Compensable Time Expanding: Starting Up the Computer and Checking E-Mails May be Compensable!

Recently the Department of Labor (DOL) announced a major settlement with Hilton Reservations Worldwide, LLC in the amount of $715,507 for minimum wages and overtime pay to 2,645 current and former customer service employees in Texas, Florida, Illinois and Pennsylvania.  In arriving at this settlement, the DOL's audit revealed that Hilton Reservations failed to pay workers for pre-shift activities such as booting up their computers, launching necessary programs, and reading work-related e-mails.

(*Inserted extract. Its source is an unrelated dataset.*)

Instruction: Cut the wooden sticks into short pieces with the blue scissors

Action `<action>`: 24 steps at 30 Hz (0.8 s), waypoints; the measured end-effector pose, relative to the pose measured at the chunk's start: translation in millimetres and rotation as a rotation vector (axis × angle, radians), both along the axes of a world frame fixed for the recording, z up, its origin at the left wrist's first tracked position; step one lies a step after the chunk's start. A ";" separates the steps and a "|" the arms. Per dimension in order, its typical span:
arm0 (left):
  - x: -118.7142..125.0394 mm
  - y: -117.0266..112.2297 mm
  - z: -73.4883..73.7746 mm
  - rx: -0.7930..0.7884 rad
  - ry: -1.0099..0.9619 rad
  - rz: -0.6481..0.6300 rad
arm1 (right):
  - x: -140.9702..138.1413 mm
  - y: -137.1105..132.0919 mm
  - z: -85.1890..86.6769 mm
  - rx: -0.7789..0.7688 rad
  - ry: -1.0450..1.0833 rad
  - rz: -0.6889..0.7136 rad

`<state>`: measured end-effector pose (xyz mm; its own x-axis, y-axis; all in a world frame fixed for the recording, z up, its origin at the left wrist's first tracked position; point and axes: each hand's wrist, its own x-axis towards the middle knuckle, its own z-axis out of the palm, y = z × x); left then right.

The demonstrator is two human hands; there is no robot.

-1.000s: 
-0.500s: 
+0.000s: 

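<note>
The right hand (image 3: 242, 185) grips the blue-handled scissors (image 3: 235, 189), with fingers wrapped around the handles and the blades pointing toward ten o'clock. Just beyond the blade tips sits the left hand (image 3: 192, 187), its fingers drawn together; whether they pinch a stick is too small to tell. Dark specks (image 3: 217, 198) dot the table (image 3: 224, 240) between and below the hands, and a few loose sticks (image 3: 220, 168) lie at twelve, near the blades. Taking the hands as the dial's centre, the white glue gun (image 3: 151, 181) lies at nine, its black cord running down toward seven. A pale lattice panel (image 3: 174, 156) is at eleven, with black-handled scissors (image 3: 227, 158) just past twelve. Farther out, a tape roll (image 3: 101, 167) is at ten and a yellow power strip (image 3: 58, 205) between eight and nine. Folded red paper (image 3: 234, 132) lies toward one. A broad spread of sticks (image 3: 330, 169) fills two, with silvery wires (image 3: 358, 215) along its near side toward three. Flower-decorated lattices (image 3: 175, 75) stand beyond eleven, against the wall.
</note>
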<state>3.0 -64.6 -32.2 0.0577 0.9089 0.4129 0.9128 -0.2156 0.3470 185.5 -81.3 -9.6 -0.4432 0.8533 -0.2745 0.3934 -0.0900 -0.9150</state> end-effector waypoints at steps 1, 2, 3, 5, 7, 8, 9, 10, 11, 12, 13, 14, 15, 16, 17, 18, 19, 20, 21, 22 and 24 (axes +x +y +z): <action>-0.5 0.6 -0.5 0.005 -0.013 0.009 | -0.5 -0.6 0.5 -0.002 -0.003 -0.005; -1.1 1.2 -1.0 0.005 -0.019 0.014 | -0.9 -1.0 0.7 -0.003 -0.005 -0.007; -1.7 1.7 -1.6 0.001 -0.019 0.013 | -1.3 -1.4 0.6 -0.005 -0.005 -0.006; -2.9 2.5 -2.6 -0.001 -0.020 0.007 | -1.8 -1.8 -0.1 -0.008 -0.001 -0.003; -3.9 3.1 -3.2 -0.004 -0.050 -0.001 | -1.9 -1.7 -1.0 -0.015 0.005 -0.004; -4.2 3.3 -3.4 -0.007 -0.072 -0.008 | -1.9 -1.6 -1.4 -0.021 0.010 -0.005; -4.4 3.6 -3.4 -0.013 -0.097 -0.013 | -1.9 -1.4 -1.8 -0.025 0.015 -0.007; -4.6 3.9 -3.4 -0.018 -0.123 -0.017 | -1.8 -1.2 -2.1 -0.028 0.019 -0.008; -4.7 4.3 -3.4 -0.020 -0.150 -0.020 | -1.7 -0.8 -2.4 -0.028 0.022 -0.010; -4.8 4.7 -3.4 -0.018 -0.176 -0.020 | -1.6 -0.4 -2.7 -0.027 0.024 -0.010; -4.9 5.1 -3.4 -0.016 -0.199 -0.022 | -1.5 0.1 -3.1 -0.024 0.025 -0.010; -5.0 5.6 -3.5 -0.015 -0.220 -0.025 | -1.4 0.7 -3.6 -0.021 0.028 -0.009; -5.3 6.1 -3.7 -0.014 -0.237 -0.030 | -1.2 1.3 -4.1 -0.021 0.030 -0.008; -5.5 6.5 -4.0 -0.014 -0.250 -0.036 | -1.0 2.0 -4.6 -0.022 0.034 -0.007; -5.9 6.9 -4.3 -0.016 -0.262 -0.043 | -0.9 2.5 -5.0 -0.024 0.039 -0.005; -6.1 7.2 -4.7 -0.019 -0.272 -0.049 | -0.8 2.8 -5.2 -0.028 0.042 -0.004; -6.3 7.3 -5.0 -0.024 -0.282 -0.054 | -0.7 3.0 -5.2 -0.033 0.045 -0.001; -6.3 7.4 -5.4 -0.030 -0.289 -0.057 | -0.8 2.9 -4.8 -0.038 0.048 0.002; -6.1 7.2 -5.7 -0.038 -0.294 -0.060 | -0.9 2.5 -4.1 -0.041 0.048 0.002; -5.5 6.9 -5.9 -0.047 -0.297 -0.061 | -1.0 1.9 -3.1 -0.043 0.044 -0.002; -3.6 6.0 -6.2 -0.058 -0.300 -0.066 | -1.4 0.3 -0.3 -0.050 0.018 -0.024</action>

The DOL has been focusing on call centers heavily lately but the issue of pre- and post-shift activities is not unique to call centers.  Having a slow, old computer may pay off after all!

Sunday, October 30, 2011

Wisconsin's Department of Workforce Development Loses Second Secretary in Under a Year



Manny Perez resigned five months after Gov. Scott Walker named him the Secretary of the Department of Workforce Development, the agency that handles the State's unemployment and discrimination matters, among other things, and now Scott Baumbach has resigned after just four months on the job.  Walker has since announced that Reggie Newson, who had been serving as executive assistant at the Department of Transportation, was taking over as secretary effective Monday.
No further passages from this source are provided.